▸ **Task statement**:
Exactly as given, transcribe each entry that follows.

Records from a collection:
::::::::::

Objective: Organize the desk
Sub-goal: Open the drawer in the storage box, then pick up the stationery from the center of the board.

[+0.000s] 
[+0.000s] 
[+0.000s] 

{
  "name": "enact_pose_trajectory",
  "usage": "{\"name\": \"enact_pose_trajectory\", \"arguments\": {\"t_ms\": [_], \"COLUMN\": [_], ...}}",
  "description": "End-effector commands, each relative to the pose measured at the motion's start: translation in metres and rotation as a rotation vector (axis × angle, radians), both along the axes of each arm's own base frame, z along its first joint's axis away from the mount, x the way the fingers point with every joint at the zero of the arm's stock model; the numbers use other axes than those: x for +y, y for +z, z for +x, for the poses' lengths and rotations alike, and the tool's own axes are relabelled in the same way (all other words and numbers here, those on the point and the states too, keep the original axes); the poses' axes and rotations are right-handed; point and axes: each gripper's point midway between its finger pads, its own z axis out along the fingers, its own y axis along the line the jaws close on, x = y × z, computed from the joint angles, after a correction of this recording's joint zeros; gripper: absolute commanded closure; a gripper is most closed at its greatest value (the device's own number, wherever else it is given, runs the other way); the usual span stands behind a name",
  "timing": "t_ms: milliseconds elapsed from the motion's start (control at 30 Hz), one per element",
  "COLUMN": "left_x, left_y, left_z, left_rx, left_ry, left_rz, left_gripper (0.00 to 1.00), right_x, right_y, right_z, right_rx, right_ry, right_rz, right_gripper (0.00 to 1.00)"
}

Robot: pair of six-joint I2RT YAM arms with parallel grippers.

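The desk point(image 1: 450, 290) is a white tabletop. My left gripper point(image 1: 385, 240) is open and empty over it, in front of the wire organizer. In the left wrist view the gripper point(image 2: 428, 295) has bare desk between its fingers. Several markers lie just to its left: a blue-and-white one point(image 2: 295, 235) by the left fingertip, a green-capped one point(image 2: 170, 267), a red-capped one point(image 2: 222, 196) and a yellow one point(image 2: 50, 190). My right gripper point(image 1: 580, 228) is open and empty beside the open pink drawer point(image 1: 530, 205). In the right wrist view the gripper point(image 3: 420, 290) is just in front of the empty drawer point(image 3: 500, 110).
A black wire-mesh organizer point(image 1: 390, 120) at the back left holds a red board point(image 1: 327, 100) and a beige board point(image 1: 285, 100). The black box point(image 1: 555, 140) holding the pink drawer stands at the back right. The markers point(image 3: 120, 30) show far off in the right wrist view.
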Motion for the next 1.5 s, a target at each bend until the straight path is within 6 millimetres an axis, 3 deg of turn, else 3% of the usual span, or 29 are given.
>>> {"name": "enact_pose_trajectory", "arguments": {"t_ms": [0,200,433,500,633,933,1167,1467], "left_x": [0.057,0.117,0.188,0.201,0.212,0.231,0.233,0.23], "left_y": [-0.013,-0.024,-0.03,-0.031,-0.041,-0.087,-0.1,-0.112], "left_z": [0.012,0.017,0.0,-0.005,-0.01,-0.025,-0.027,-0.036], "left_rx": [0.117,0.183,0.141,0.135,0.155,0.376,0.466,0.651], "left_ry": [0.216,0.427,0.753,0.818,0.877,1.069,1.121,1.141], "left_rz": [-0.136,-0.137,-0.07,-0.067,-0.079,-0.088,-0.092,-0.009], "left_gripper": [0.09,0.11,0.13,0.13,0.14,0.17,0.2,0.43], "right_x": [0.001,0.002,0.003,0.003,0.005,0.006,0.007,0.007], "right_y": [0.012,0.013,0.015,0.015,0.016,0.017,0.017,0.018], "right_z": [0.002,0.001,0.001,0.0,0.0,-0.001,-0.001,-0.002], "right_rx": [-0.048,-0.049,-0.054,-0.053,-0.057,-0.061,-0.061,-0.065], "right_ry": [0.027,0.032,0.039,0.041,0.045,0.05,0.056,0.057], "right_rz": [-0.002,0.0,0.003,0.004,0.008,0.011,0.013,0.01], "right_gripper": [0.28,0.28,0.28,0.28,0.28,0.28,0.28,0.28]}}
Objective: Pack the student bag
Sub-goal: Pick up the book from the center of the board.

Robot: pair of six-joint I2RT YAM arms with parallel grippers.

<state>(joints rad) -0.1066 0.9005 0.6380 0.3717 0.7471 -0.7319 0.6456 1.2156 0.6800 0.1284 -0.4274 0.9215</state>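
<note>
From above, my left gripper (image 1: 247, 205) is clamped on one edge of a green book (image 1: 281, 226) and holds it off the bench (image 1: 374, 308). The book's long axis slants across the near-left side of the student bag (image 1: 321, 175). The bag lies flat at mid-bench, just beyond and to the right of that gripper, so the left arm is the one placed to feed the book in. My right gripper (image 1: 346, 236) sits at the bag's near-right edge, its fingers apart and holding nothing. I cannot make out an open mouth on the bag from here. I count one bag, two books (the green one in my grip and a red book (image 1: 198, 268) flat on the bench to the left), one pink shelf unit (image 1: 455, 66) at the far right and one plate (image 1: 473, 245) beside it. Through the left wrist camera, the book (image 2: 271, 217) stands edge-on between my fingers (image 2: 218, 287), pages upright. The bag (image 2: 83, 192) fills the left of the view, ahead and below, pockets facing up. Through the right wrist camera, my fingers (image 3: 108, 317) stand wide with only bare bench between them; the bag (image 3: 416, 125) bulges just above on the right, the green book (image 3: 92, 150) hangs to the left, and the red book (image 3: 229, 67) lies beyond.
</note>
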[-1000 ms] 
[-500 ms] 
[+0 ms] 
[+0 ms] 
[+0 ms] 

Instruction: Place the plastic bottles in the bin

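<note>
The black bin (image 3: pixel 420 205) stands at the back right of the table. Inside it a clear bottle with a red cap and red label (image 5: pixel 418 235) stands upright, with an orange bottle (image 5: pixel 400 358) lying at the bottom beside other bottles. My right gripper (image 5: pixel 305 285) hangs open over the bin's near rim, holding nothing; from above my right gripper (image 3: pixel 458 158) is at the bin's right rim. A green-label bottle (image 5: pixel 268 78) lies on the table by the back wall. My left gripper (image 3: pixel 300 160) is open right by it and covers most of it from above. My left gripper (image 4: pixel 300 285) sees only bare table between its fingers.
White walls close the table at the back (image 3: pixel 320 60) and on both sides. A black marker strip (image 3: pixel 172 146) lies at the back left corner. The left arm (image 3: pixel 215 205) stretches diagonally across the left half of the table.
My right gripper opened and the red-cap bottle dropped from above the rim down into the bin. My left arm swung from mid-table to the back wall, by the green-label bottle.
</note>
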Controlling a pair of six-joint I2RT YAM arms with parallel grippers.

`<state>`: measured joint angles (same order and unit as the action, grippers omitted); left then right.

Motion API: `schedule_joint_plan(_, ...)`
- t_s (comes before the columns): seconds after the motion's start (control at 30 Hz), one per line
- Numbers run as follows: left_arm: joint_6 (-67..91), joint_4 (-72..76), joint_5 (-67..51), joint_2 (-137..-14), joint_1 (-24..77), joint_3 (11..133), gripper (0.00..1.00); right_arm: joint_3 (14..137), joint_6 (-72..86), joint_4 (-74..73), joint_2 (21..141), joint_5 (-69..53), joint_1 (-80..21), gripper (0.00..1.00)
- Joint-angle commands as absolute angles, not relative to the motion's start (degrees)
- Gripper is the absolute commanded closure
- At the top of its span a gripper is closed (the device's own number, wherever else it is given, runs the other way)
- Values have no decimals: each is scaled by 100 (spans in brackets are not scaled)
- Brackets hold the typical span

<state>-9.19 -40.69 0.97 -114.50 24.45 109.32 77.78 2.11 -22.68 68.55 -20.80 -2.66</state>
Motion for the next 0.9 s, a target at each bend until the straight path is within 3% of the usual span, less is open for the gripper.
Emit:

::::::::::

▸ **Solution to the exercise**:
Objective: Organize the desk
Sub-goal: Open the drawer in the storage box, then pick up the stationery from the center of the board.

[+0.000s] 
[+0.000s] 
[+0.000s] 

{
  "name": "enact_pose_trajectory",
  "usage": "{\"name\": \"enact_pose_trajectory\", \"arguments\": {\"t_ms\": [_], \"COLUMN\": [_], ...}}",
  "description": "End-effector commands, each relative to the pose measured at the motion's start: translation in metres and rotation as a rotation vector (axis × angle, radians), both along the axes of each arm's own base frame, z along its first joint's axis away from the mount, x the way the fingers point with every joint at the zero of the arm's stock model; the numbers use other axes than those: x for +y, y for +z, z for +x, for the poses' lengths and rotations alike, and the tool's own axes are relabelled in the same way (all other words and numbers here, those on the point and the states too, keep the original axes); the poses' axes and rotations are right-handed; point and axes: each gripper's point midway between its finger pads, its own z axis out along the fingers, its own y axis along the line the jaws close on, x = y × z, computed from the joint angles, after a correction of this recording's joint zeros; gripper: absolute commanded closure; a gripper is most closed at its greatest value (the device's own number, wherever else it is given, runs the other way); the usual span stands behind a name",
  "timing": "t_ms: milliseconds elapsed from the motion's start (control at 30 Hz), one per element",
  "COLUMN": "left_x, left_y, left_z, left_rx, left_ry, left_rz, left_gripper (0.00 to 1.00), right_x, right_y, right_z, right_rx, right_ry, right_rz, right_gripper (0.00 to 1.00)"
}

Robot: pair of six-joint I2RT YAM arms with parallel grippers.

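The desk point(image 1: 450, 290) is a white tabletop. My left gripper point(image 1: 385, 240) is open and empty over it, in front of the wire organizer. In the left wrist view the gripper point(image 2: 428, 295) has bare desk between its fingers. Several markers lie just to its left: a blue-and-white one point(image 2: 295, 235) by the left fingertip, a green-capped one point(image 2: 170, 267), a red-capped one point(image 2: 222, 196) and a yellow one point(image 2: 50, 190). My right gripper point(image 1: 580, 228) is open and empty beside the open pink drawer point(image 1: 530, 205). In the right wrist view the gripper point(image 3: 420, 290) is just in front of the empty drawer point(image 3: 500, 110).
A black wire-mesh organizer point(image 1: 390, 120) at the back left holds a red board point(image 1: 327, 100) and a beige board point(image 1: 285, 100). The black box point(image 1: 555, 140) holding the pink drawer stands at the back right. The markers point(image 3: 120, 30) show far off in the right wrist view.
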Motion for the next 1.5 s, a target at each bend until the straight path is within 6 millimetres an axis, 3 deg of turn, else 3% of the usual span, or 29 are given.
>>> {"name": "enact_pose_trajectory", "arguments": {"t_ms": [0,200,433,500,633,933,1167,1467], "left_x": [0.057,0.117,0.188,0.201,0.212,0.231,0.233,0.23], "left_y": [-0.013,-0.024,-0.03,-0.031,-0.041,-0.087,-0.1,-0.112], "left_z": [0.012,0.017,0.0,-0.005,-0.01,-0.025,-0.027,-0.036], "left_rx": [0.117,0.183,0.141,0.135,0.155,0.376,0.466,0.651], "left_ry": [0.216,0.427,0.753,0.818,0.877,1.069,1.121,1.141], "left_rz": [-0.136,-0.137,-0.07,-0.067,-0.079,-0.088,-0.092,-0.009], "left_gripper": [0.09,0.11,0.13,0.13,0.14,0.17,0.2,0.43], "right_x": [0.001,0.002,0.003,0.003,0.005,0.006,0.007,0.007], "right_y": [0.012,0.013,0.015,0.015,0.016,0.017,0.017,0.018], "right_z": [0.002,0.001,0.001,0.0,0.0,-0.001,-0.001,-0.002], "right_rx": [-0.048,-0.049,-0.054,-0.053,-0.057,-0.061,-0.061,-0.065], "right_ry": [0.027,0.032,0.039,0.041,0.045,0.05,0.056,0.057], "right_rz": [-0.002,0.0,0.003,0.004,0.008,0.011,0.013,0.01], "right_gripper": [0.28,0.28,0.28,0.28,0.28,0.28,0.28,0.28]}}
Objective: Pack the student bag
Sub-goal: Pick up the book from the center of the board.

Robot: pair of six-joint I2RT YAM arms with parallel grippers.

<state>(joints rad) -0.1066 0.9005 0.6380 0.3717 0.7471 -0.7319 0.6456 1.2156 0.6800 0.1284 -0.4274 0.9215</state>
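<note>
From above, my left gripper (image 1: 247, 205) is clamped on one edge of a green book (image 1: 281, 226) and holds it off the bench (image 1: 374, 308). The book's long axis slants across the near-left side of the student bag (image 1: 321, 175). The bag lies flat at mid-bench, just beyond and to the right of that gripper, so the left arm is the one placed to feed the book in. My right gripper (image 1: 346, 236) sits at the bag's near-right edge, its fingers apart and holding nothing. I cannot make out an open mouth on the bag from here. I count one bag, two books (the green one in my grip and a red book (image 1: 198, 268) flat on the bench to the left), one pink shelf unit (image 1: 455, 66) at the far right and one plate (image 1: 473, 245) beside it. Through the left wrist camera, the book (image 2: 271, 217) stands edge-on between my fingers (image 2: 218, 287), pages upright. The bag (image 2: 83, 192) fills the left of the view, ahead and below, pockets facing up. Through the right wrist camera, my fingers (image 3: 108, 317) stand wide with only bare bench between them; the bag (image 3: 416, 125) bulges just above on the right, the green book (image 3: 92, 150) hangs to the left, and the red book (image 3: 229, 67) lies beyond.
</note>
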[-1000 ms] 
[-500 ms] 
[+0 ms] 
[+0 ms] 
[+0 ms] 

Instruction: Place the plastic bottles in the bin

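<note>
The black bin (image 3: pixel 420 205) stands at the back right of the table. Inside it a clear bottle with a red cap and red label (image 5: pixel 418 235) stands upright, with an orange bottle (image 5: pixel 400 358) lying at the bottom beside other bottles. My right gripper (image 5: pixel 305 285) hangs open over the bin's near rim, holding nothing; from above my right gripper (image 3: pixel 458 158) is at the bin's right rim. A green-label bottle (image 5: pixel 268 78) lies on the table by the back wall. My left gripper (image 3: pixel 300 160) is open right by it and covers most of it from above. My left gripper (image 4: pixel 300 285) sees only bare table between its fingers.
White walls close the table at the back (image 3: pixel 320 60) and on both sides. A black marker strip (image 3: pixel 172 146) lies at the back left corner. The left arm (image 3: pixel 215 205) stretches diagonally across the left half of the table.
My right gripper opened and the red-cap bottle dropped from above the rim down into the bin. My left arm swung from mid-table to the back wall, by the green-label bottle.
</note>
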Controlling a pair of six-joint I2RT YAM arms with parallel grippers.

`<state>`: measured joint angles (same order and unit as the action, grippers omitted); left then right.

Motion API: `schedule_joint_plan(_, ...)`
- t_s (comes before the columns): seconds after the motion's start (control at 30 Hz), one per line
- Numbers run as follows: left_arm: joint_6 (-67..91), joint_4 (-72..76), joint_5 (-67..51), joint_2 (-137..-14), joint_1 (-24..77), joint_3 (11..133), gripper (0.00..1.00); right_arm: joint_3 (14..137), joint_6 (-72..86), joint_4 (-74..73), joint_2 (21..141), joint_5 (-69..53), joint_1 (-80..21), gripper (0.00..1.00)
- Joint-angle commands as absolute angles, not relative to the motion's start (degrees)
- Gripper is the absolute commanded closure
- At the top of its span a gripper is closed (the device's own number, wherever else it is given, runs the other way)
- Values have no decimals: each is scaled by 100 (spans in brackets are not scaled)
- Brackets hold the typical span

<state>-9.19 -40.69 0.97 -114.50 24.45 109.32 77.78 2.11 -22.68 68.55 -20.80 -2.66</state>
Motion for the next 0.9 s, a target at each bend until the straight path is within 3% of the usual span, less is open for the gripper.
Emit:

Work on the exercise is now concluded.